Встречи на полях

22
18
20
22
24
26
28
30

Всё. Лайла благополучно запихнула всю мою рукопись к себе в сумку. Готово.

Наконец сажусь на корточки и выдыхаю, как мне кажется, впервые за долгие годы.

Получилось. Я едва не совершила величайшую ошибку в своей карьере, но избежала ее. От облегчения меня так и подмывает истерически хохотнуть.

Вот только…

Краем сознания я замечаю, что в помещении воцарилась тишина. Мне будто постучали по плечу и сказали: «Эй, теперь, когда ты разобралась с этим, оглянись».

Так я и делаю. Поднимаю взгляд и вижу, что на меня все смотрят. Вспоминаю конфуз с юбкой. Ощущаю желание притвориться, что событий последней минуты не было.

– Спасибо всем. – Я упираюсь руками в ковер, глубоко погружая пальцы в ворс, отталкиваюсь от него и встаю.

Взгляд Жуткого Рема (четыре года в «Пеннингтон Скрайб») не отрывается от моей юбки, я хмурюсь и одергиваю ее.

– Сав! – шипит Лайла.

Она указывает мне за плечо. Ее широко распахнутые голубые глаза, в которых застыл ужас, смотрят в одну точку. Я резко оборачиваюсь и слежу за направлением ее пальца.

В трех метрах от меня в центре прохода лежит лист бумаги, и шесть человек впиваются в него взглядом, будто стервятники, перед тем как спикировать на жертву.

Я быстро поднимаюсь.

– Извините, – говорю я, хлопая коллег по плечам и спешно пробираясь сквозь толпу.

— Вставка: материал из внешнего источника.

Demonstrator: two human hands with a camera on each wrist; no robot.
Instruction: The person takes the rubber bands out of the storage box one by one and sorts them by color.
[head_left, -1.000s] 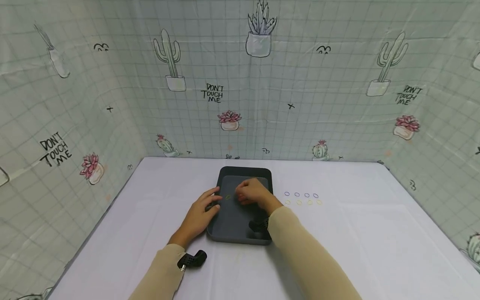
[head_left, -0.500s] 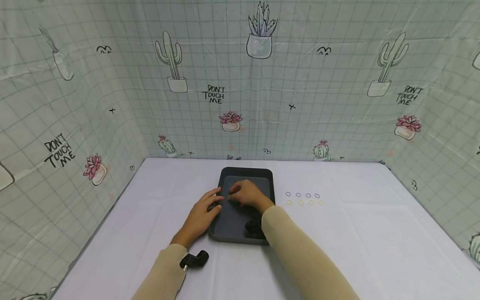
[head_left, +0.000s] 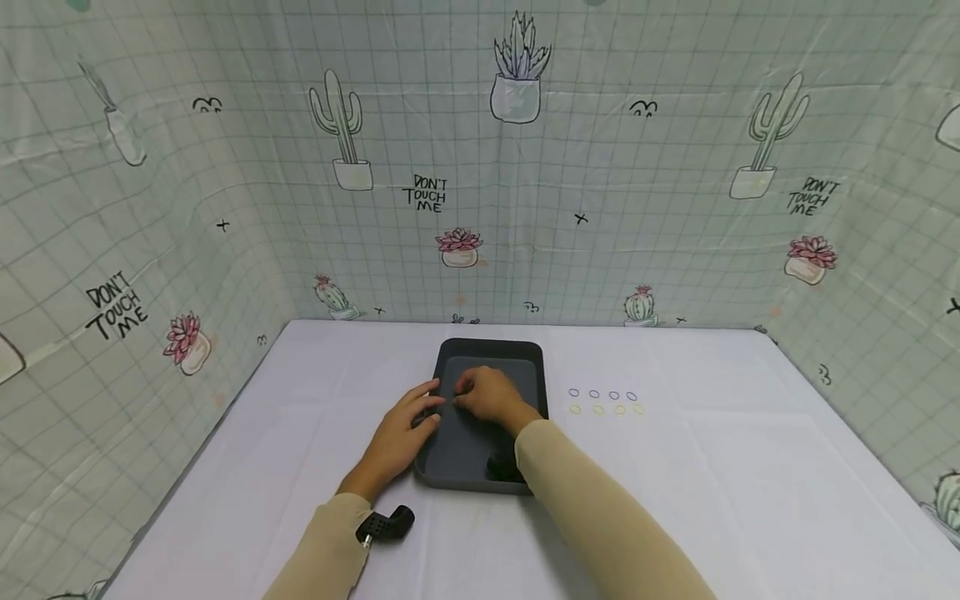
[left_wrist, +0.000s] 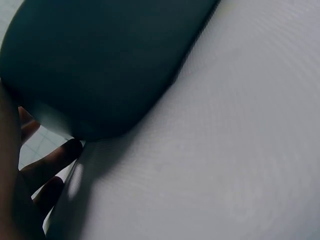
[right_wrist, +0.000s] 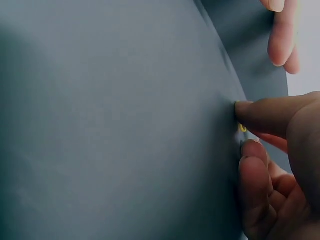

Мои ноги с каждым шагом все больше превращаются в мягкие макаронины. Ряд забит. Везде люди. Люди, чехлы с ноутбуками, сумки, книги и…

Я перепрыгиваю через очередную термокружку, отбиваюсь от последнего компьютерного чехла, который пытается зацепиться за мои каблуки, и оказываюсь в проходе.

Наконец-то свобода.

Я останавливаюсь.

И застываю.

Потому что передо мной стоит сам Уильям Пеннингтон.

Вблизи он даже выше: его подбородок минимум сантиметров на тридцать возвышается над моей головой. Могу поспорить, он старше меня всего на несколько лет, судя по небольшой, хоть и, должна признать, не совсем несимпатичной морщине на гладком лбу. Морщина-малышка, которая как бы говорит: «Я уже не в том возрасте, чтобы повести тебя на первое свидание в «Соник»[8], но все еще не ложусь спать раньше десяти». Он зрелый – в том смысле, что рядом с каким-нибудь студентом смотрелся бы гораздо солиднее, но не настолько, чтобы проигрывать ему в привлекательности.

Его глаза еще более голубые вблизи, пронзительные и чистые, как лед на замерзших озерах Мичигана. Радужки будто покрыты кристаллами, как ледник, в котором заперты пузырьки воздуха: они образуются по мере превращения снега в лед. (Это, кстати, побочный эффект моей работы – у меня в голове куча беспорядочных фактов, которые я использую, когда мне заблагорассудится.)